== Segment start ==
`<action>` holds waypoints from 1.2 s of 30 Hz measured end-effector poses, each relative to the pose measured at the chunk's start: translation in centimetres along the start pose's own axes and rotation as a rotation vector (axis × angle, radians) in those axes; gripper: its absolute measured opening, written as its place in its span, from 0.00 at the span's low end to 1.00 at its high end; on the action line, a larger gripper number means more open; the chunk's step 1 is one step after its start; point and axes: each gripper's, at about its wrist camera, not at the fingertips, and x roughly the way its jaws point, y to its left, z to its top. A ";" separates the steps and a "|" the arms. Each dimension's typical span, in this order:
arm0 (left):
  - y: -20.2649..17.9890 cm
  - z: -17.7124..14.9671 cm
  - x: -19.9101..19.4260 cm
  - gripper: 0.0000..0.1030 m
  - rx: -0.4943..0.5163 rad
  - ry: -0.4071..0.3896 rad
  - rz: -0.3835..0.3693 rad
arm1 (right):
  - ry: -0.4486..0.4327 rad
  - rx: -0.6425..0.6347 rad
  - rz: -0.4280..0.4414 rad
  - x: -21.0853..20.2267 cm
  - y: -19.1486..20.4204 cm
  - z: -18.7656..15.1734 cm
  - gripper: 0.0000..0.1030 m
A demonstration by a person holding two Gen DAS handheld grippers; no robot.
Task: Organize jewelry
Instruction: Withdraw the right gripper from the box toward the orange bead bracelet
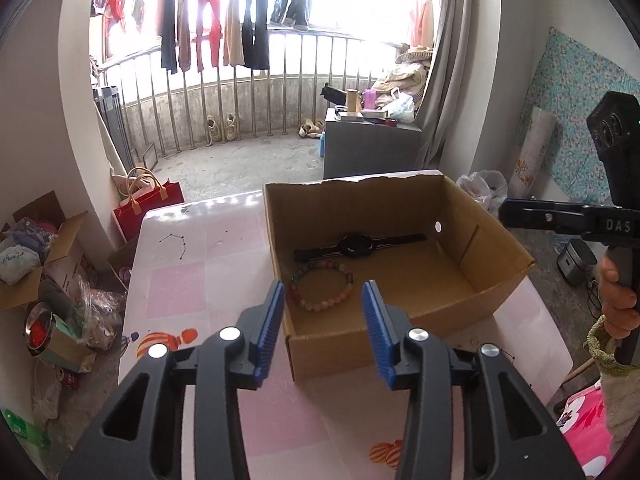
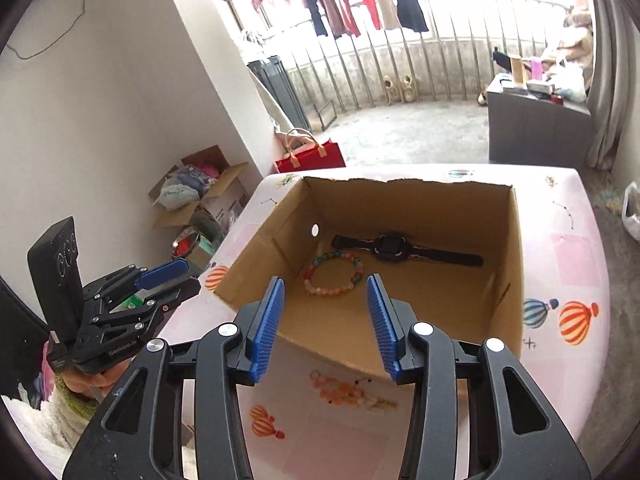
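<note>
Inside box (torn rim): bracelet, watch

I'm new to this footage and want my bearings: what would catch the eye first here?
First, the open cardboard box on the pink table, holding a black watch toward its far wall and a beaded bracelet just in front of it. Next, the blue fingers of the right gripper, open and empty at the box's near edge. A pale beaded piece lies on the table outside the box.
</note>
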 end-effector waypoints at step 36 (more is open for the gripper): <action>-0.8 -14.0 6.6 0.93 -0.078 0.264 0.152 | 0.220 -0.014 -0.398 6.9 -0.4 -17.8 0.92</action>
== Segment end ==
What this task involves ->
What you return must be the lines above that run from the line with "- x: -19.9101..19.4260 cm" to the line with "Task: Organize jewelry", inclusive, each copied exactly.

Task output ->
  - x: -19.9101..19.4260 cm
  - gripper: 0.0000..0.1030 m
  - rx: -0.4943..0.5163 rad
  - ry: -0.4071..0.3896 rad
  - rz: -0.3835..0.3693 rad
arm1 (right):
  - ry: -0.4486..0.4327 rad
  - rx: -0.6425..0.6347 rad
  - rz: -0.4280..0.4414 rad
  - x: -21.0853..20.2267 cm
  - y: -19.1486..20.4204 cm
  - z: -18.7656..15.1734 cm
  - gripper: 0.0000..0.1030 m
A demonstration by a person holding two Gen DAS handheld grippers; no robot.
Task: Organize jewelry

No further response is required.